Asheville Fly Fishing Company / 828-779-9008 / firstname.lastname@example.org
Happy 4th of July! We are looking forward to watermelon, fireworks, homemade peach ice cream and good days on the water. Hope everyone has a great holiday weekend!
Asheville Fly Fishing Company’s guides love fishing, but sharing the experience is far more rewarding. Come fish with us!
FISHING REPORT for Western North Carolina and East Tennessee:
*So far, the Smallmouth Bass fishing this spring has been the best we’ve seen it in 2 years. The water temperatures have been above average, and there was no significant flooding that interfered with the spawn. The magic water temperature for the top water bite is around 70 degrees. Two rivers in this area reached that mark this week and sure enough, the top water bite was hot. We anticipate the top water action will be great until temperatures flatten out into the upper 80’s and 90’s. Then, mornings and evening will be best. If you are out there on your own, don’t forget to check the water temperatures, it will tell you a lot about what the fish are going to do.
*The tailwaters of East Tennessee are renowned as some of the best in the southeast. This reputation holds true, and especially this spring. Both the Watauga and South Holston River have been fishing great as significant hatches bring fish to the surface. The Dry fly fishing has been excellent this spring, but it doesn’t stop there. The Sulfurs on the South Holston River are just getting started, and the big fish come to the table. The “Soho” is undergoing more maintenance at the dam so we can expect irregular flows. If you go wading, don’t forget to check the generation schedules and flow arrival times, better safe than sorry. On the Watauga River, the Caddis hatches have been thick, with some of the best black Caddis hatches we’ve seen in years. Spinners and tan Caddis are currently working well on Watauga. Both these rivers fish great year round, but as summer sets in and water levels are low elsewhere, they offer some of the best fishing opportunities.

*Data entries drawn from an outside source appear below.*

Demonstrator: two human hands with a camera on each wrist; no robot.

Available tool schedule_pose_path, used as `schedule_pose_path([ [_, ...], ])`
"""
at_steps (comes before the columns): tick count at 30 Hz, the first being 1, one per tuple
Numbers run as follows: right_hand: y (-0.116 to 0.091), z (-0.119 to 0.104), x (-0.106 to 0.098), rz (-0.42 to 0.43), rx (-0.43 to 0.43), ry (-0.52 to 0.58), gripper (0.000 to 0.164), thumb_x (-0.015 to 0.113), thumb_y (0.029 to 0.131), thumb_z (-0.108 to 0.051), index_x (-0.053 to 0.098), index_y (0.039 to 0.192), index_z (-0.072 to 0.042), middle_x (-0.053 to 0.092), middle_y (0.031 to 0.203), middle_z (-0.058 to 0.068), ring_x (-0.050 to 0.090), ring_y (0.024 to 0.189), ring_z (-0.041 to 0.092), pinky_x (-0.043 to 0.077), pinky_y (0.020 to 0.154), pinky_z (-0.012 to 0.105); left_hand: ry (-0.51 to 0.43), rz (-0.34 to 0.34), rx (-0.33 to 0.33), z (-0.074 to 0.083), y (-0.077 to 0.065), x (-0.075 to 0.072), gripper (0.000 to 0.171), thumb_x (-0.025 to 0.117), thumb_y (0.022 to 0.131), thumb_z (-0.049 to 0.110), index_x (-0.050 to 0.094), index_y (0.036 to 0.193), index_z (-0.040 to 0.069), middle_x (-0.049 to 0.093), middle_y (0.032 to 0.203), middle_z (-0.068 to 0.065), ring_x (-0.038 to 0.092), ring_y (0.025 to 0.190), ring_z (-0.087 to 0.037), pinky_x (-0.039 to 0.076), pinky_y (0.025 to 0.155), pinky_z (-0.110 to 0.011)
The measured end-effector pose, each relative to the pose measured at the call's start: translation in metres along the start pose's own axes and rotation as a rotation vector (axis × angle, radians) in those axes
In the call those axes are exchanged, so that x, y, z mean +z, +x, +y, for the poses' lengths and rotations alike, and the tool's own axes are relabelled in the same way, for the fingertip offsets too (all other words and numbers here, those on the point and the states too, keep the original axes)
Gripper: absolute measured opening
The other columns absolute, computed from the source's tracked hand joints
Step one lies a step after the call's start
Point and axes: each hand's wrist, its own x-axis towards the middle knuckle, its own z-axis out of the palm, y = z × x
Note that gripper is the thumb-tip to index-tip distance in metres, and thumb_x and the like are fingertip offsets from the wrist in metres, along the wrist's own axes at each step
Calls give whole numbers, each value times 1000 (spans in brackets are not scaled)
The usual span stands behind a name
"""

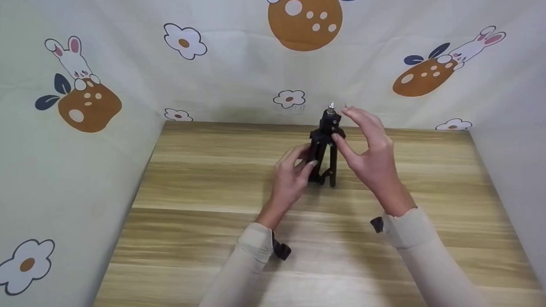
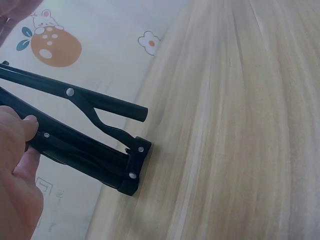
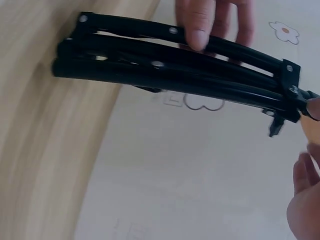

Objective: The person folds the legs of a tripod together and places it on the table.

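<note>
A small black tripod (image 1: 331, 123) stands upright on the table near the back edge, its legs mostly folded together. A silver screw tip (image 1: 331, 108) tops it. My left hand (image 1: 290, 179) grips the legs from the left; in the left wrist view its thumb and fingers close around a leg (image 2: 65, 152), while another leg (image 2: 120, 108) stands slightly apart on its hinged brace. My right hand (image 1: 375, 161) is at the top right of the tripod. Its thumb touches the collar, and its fingers reach up beside the screw tip, spread away from the thumb.
The wood-grain table (image 1: 199, 187) spreads around the tripod. A pale cloth (image 1: 230, 70) printed with rabbits, oranges and flowers rises behind it and along both sides. A black device (image 1: 282, 250) sits at the left cuff, another (image 1: 377, 224) at the right cuff.
</note>
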Motion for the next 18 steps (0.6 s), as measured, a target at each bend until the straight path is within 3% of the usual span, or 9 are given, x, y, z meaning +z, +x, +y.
schedule_pose_path([
  [4, -17, 9, 2, -28, 110, 35, 72, 84, 97, -22, 50, 160, -10, 57, 162, 2, 56, 146, 19, 57, 117, 42, -11, -4, 0, 0, 0, 0, 36, 77, 98, -1, 71, 133, 2, 74, 120, -14, 74, 112, -23, 64, 101, -23],
  [8, -35, 18, 6, -84, 241, 94, 77, 87, 95, -23, 48, 159, -9, 56, 159, 3, 58, 142, 23, 61, 112, 47, -14, -2, 11, 0, -1, 0, 35, 76, 98, -3, 71, 132, 2, 73, 121, -15, 73, 112, -23, 64, 101, -23],
  [14, -56, 28, 12, -119, 328, 124, 50, 88, 92, -11, 65, 135, -2, 65, 132, 17, 69, 121, 29, 69, 97, 42, 3, 0, 29, -1, 0, 0, 33, 76, 99, 2, 71, 132, 2, 74, 122, -15, 75, 111, -22, 64, 99, -22],
  [18, -64, 31, 15, -142, 358, 162, 32, 86, 93, -7, 72, 121, 1, 72, 119, 18, 76, 106, 29, 70, 89, 29, -15, 3, 24, -1, 0, 1, 34, 76, 99, 2, 70, 132, 1, 73, 123, -16, 74, 112, -22, 64, 101, -22],
])
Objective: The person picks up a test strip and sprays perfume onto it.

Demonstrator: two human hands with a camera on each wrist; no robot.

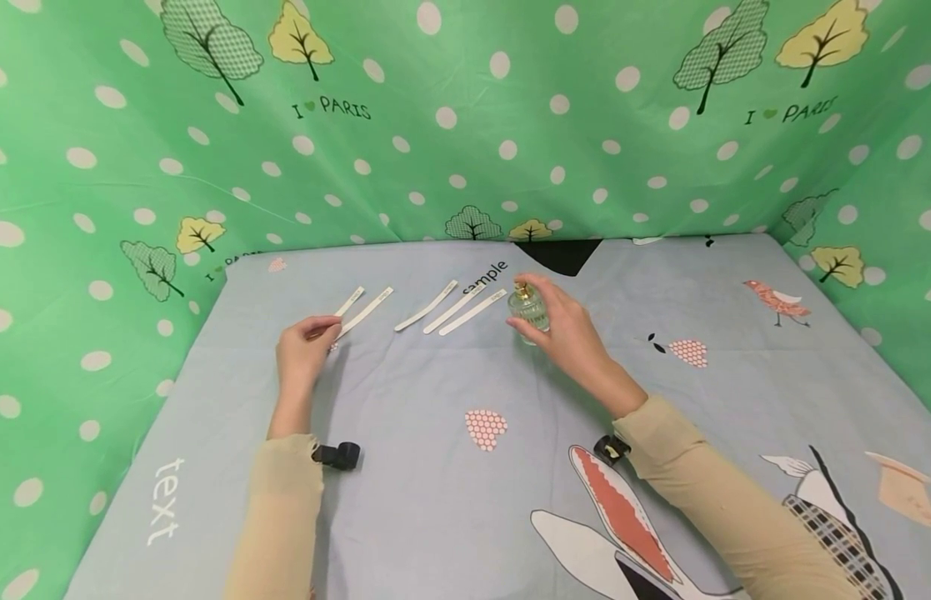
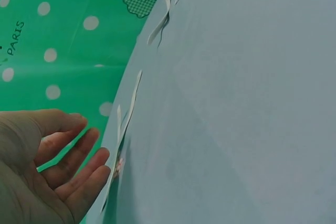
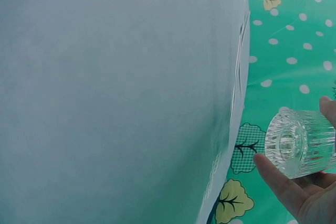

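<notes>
My right hand (image 1: 573, 340) grips a clear glass perfume bottle (image 1: 531, 310) with a gold neck, its fingers over the top. In the right wrist view the ribbed glass base of the bottle (image 3: 294, 142) faces the camera. The left hand (image 1: 306, 346) hovers by two slim white paper strips (image 1: 369, 309) at the left, its fingers overlapping their near ends in the head view. In the left wrist view that hand (image 2: 58, 166) has loosely bent fingers, apart from the strips, and nothing shows between them. Three more white strips (image 1: 471, 313) lie slanted near the bottle.
A pale blue printed cloth (image 1: 420, 492) covers the table. Green dotted fabric (image 1: 405, 150) hangs behind it and on both sides. Each wrist wears a black camera mount, such as the left mount (image 1: 347, 456).
</notes>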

*The Tuckaseegee River (NC) is managed as a Delayed Harvest regulated river. Harvest opens June 6th. If you are interested in having a great numbers day and catching upwards of 40 fish, we recommend hitting it before June 15th. We don’t recommend the “Tuck” between June 15th and October 3rd, as the majority of the 20K pounds of fish will end up in someone’s freezer. We practice Catch and Release and encourage anglers everywhere to fish with a conscience.
*Wade trips on Delayed Harvest streams are winding to a close. While some streams get hit harder than others, many will be fished out by June 15. At that point, the Davidson River is a sure bet for Catch and Release anglers. For the angler who prefers the canopy of rhododendron and the intimate hunt, there are hundreds of miles of Backcountry streams that are home to beautiful, eager wild trout.